Sources say a UPC featuring the UK is now unlikely given the UK’s pursuit of a ‘hard Brexit’.
Luke McDonagh, senior lecturer at City University in London – and who has been following UPC matters closely – says if there is a ‘no deal’ then there is “very little chance the UK will remain in the UPC”.
Thorsten Bausch, partner at Hoffman Eitle in Munich, agrees and says that the UK’s participation will be “extremely difficult – if not impossible – for political and legal reasons”.
The UK, which ratified the UPC Agreement in April last year, previously indicated that it hoped to join the system while still an EU member and remain a member after Brexit. However, there is some doubt about whether this would be possible.
Most recently, various hold-ups, including a Constitutional complaint in Germany, have prevented the UPC from coming into being.
Germany is one of three countries – alongside France and the UK – that must ratify the UPC for it to come into force.
David Por, partner at international firm Allen & Overy in Paris, says the UK’s participation in the UPC could have been dealt with in any future agreement between the UK and the EU.
Had it accepted the EU Withdrawal Agreement, the UK would have been able to stay in the UPC until the end of the transition period, on December 31 2020. It was hoped that the UK could have used that time to discuss how to remain a member beyond 2020.
However, with such an agreement appearing unlikely, there would be legal issues to the UK being involved.
“French businesses, like other businesses, have little appetite for a system that would be legally shaky,” Por continues.
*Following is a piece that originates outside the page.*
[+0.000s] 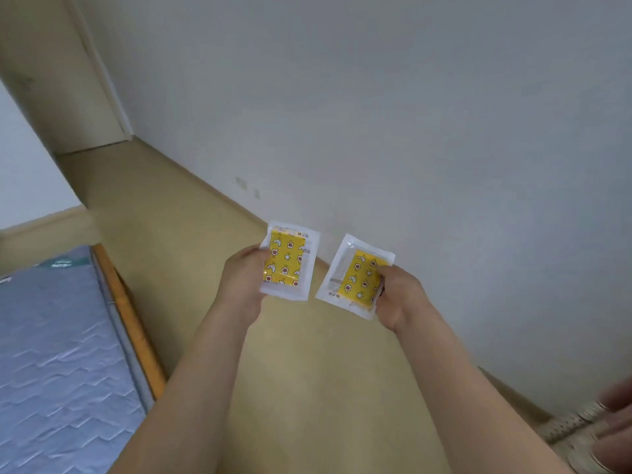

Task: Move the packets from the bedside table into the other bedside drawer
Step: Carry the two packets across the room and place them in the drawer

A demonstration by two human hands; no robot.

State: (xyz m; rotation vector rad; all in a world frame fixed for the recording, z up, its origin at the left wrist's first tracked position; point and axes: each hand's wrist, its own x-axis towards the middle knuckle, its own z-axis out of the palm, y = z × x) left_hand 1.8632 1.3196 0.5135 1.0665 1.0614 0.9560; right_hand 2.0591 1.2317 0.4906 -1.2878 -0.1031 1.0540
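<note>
From my head camera, my left hand [241, 282] pinches one clear packet [289, 261] of yellow patterned stickers by its left edge; my right hand [398, 297] pinches a second packet [354, 277] just beside it, above tan floor [191, 268], mattress [58, 354] at left.

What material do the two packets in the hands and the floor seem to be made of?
Left packet and right packet: probably thin clear plastic film, since the wrapper edges look translucent white and slightly glossy; the yellow printed insert could be paper or fabric, I cannot tell. Floor: smooth, matte, beige, perhaps vinyl or laminate; no grain or seams show clearly enough to decide.
</note>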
According to a UKIPO spokesperson speaking to Managing IP, “We believe the UK can continue to play a full role in the system after Brexit and intend to explore continued participation in the unitary patent system and the UPC with our European partners.”
But McDonagh warns that a ‘no-deal’ Brexit would make acceptance of the UPC, which technically requires the continued involvement of the Court of Justice of the EU (CJEU), unlikely.
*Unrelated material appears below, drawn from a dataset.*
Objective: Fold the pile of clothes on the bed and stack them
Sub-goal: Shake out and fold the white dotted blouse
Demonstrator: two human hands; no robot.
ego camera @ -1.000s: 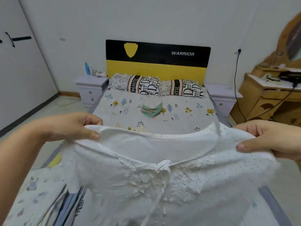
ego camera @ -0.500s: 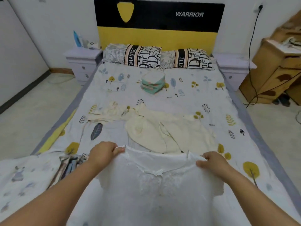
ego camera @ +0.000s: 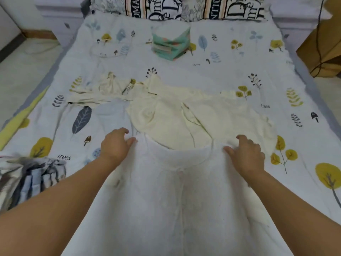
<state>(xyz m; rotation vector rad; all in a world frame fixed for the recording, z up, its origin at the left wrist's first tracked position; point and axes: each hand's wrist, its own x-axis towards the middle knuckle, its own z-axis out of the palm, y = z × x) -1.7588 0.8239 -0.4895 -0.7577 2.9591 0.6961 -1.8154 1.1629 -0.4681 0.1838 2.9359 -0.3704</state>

Although it has its own jurisdiction to decide patent questions on validity and infringement, the UPC is meant to make references to the CJEU for guidance on certain matters related to EU law.
McDonagh adds: “Meanwhile, the German Constitutional challenge to the UPC has yet to be resolved. There is a danger that the UPC project has lost crucial momentum.”
Alex Robinson, partner at patent attorney firm Mathys & Squire in London, points out that even if the October 31 date is extended and the Constitutional complaint resolved, the German government has confirmed that it won’t ratify the UPC Agreement until the effects of Brexit are known.
Bausch adds that if there is a deal, there will probably be a transition period and possible room for modifying the UPC Agreement so that the UK can join and stay a member of it.
He adds: “In any case, I still see EU industry having an interest in the UPC, with or without the UK.”
Por says the UPC without the UK would still remain a very attractive proposition but that UK involvement would be preferable and make it closer to a true unified system.
He adds: “Absent political agreement that could secure the legal basis of the UK’s continued participation in the UPC, French businesses are likely to prefer a legally secure system which would not include the UK.”
The UKIPO spokesperson adds that it intends to ensure that rights are not lost if the UK did withdraw from the unitary patent system after it has entered into force.
But Bausch says he does not see why the government would need to do this.
“A classic European patent designating the UK exists anyway, and for these patents the UK courts have and will continue to have the sole jurisdiction. In such a case, at least two revocation actions would be required to invalidate the patent in Europe, one in the UPC and one in the UK. Obviously, this would incur additional costs.”
Robinson agrees: “If the UK doesn’t take part in the UPC system (which now seems to me to be the most likely outcome), then there will be no need for the UK to create anything new.
“A unitary patent would not cover the UK, so to obtain protection in the UK the patentee would need to do so via the UK part of an EPO patent or via a UK patent granted by the UKIPO, just as they would do at present,” he concludes.